En fait, tout le Québec n’est pas sur pause. Ici et là, on s’inquiète. Pas des risques d’être infecté. Pas que nos proches soient atteints ou malades. On s’inquiète des apprentissages des enfants et on commence à se livrer ici et là à des commentaires parfois désobligeants sur les enseignants.
On me permettra ici d’écrire que moi aussi, je suis inquiet. Comme vous tous, je suis inquiet pour mes proches, ma famille, mes amis. Pour l’avenir. Et honnêtement, je suis aussi inquiet pour certains de mes élèves. Pas à cause de leurs apprentissages. En temps et lieu, j’ai confiance que nous saurons rattraper ce retard. Je suis inquiet pour mes élèves qui ne mangent pas à leur faim, pour ceux qui vivent dans des milieux toxiques, pour ceux qui ne voient pas la psychologue de l’école et qui avaient déjà des idées suicidaires. Ces enfants, bien des parents ne savent pas qu’ils existent. Ce ne sont pas leurs, mais ce sont un peu des miens.
Bien des gens aimeraient que nous fassions comme si de rien n’était, que nous organisions de l’enseignement en ligne. Personne n’est prêt à cela, pour différentes bonnes raisons qu’on a pu lire ici et là. Le système scolaire et certains intervenants ont fait la preuve de leur inefficacité de bien des manières au cours des derniers jours. Il faudra en tirer des leçons. Mais pas maintenant.
Bien des profs piaffent d’impatience aussi. Dans certaines régions, ils ont organisé une parade dans les rues où habitent leurs élèves pour indiquer qu’ils pensent à eux. D’autres ont organisé des groupes Facebook d’apprentissage sans pour autant viser un contenu académique. D’autres enfin attendent. Ils attendent que le ministère se branche. Oui, oui : le même ministère qui nous a parlé de décentraliser les pouvoirs dans les écoles. Pourquoi cette attente? Parce qu’on leur a appris avec le temps à ne plus avoir d’initiative, à suivre les ordres.

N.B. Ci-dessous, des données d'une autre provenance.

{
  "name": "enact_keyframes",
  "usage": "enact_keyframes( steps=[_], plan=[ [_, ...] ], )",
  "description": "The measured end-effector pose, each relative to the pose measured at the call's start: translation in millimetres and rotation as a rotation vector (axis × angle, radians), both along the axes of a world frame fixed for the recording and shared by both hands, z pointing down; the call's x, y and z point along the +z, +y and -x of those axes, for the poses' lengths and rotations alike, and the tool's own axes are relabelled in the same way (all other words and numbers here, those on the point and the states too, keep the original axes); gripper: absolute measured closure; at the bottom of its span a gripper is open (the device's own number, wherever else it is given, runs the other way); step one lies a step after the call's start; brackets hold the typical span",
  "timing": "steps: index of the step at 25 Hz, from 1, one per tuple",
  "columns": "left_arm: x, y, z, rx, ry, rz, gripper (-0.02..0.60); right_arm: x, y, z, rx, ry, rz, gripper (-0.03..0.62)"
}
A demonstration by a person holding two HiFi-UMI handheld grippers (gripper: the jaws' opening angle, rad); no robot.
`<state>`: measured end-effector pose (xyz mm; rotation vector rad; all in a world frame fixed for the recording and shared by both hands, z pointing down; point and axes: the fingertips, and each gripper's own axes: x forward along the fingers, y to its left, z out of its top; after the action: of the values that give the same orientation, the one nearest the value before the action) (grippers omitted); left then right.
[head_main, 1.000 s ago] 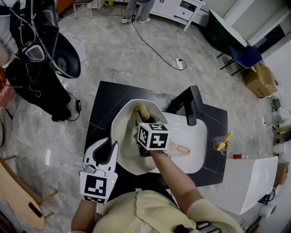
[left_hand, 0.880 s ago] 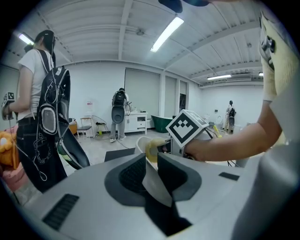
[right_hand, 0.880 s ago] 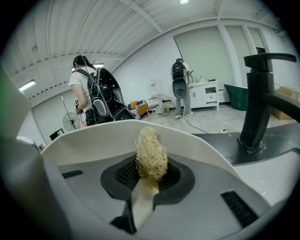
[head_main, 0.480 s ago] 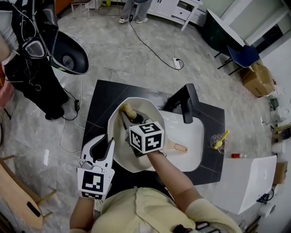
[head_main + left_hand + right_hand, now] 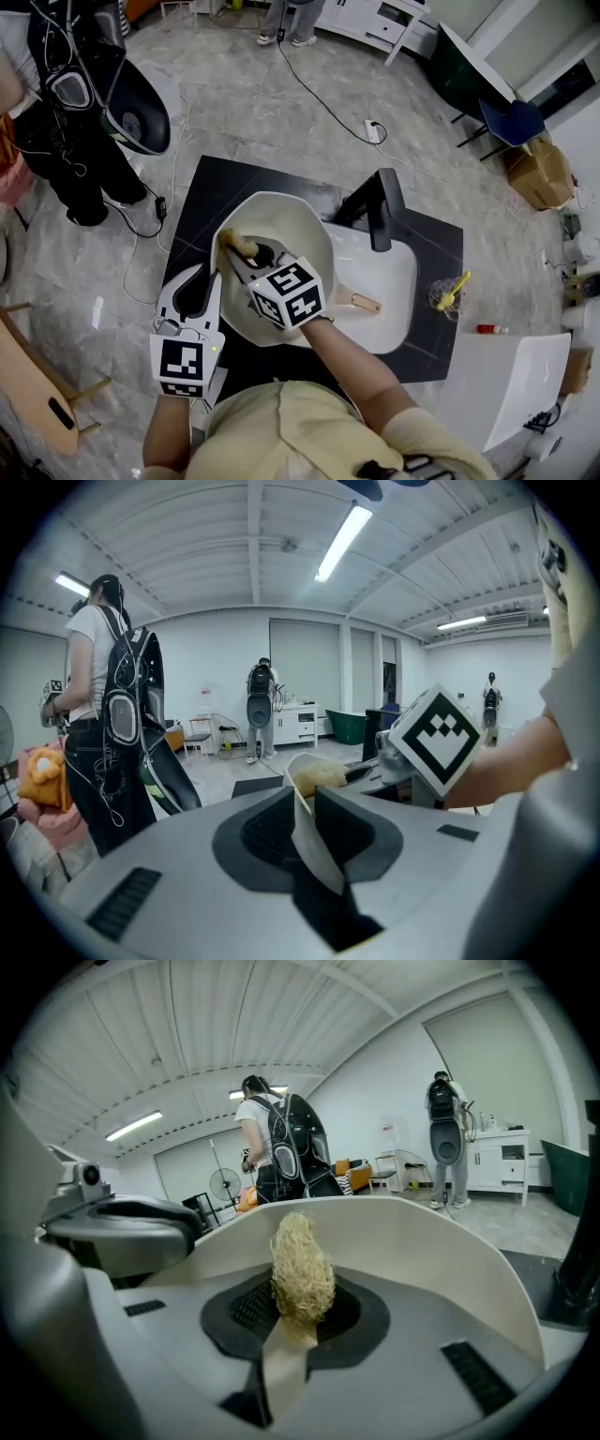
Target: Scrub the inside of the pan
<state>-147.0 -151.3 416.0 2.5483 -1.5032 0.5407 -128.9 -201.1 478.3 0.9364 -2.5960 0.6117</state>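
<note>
Mid-scrub, we had the left claw (image 5: 208, 279) clamped on the rim of the pan (image 5: 291, 223) tilted over the sink (image 5: 394, 281), right claw (image 5: 246, 262) gripping the scrubber (image 5: 236, 244) at its inner wall; next probably sweeping strokes across the remaining inside

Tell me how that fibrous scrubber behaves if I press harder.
The scrubber looks like loose fibres, so it'll probably squash and spring back. Held by its thin flat handle in the right gripper, it might twist sideways.

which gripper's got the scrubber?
The right gripper: its jaws clamp the straw-coloured scrubber. The left gripper pinches the pan by its rim instead.
</note>
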Motion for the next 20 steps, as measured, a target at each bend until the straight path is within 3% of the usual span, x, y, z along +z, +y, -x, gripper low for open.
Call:
enact_keyframes(
  steps=[9, 20],
  plan=[
    [-2.4, 3.1, 4.6, -0.085, -0.001, -0.011, 0.518, -1.1, 35.3, 12.5, -0.197, 0.001, -0.03, 0.522],
    [0.7, 9.3, 2.9, -0.122, -0.017, -0.002, 0.518, 6.3, 88.6, 13.6, -0.443, 0.061, -0.07, 0.522]
  ],
)
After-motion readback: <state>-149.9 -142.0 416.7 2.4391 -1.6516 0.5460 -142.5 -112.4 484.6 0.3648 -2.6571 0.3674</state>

L’enseignement en ligne? Il faudra patienter une semaine de plus que prévu pour voir des contenus ministériels en ligne. Des collègues en ont mis en moins de 24 heures. Aller chercher les effets scolaires dans les écoles? Des directions ont trouvé il y a une semaine une façon de rendre les objets essentiels aux parents qui en faisaient la demande parce qu’elles voyaient bien qu’il était insensé d’ouvrir les écoles à tout le monde en même temps. Les services de garde pour les enfants des employés des services essentiels de l’État? Des parents et des directions se rendent compte qu’il est illogique d’envoyer leurs enfants dans un lieu qui va à l’encontre de la distanciation sociale.
Aujourd’hui, le ministère invite les enseignants à écrire à leurs élèves. Je ne sais pas si quelqu’un à Québec sait que certains profs du secondaire ont jusqu’à 360 élèves…
Aujourd’hui, j’apprends aussi qu’en pleine pandémie mondiale, le gouvernement veut négocier rapidement toutes les conventions collectives des employés de l’État. Je croyais que la priorité de tous les Québécois étaient de sauver des vies…
Manifestement, il doit y avoir quelque chose que je ne comprends pas. Ça sera une de plus. Je m en doute. Mais de voir le gouvernement s'empresser de négocier nos conventions collectives, quel mauvais message. Ça manque de distanciation politique et sociale. Les snow birds sont bien légitimes de faire leur épicerie en Winnebago.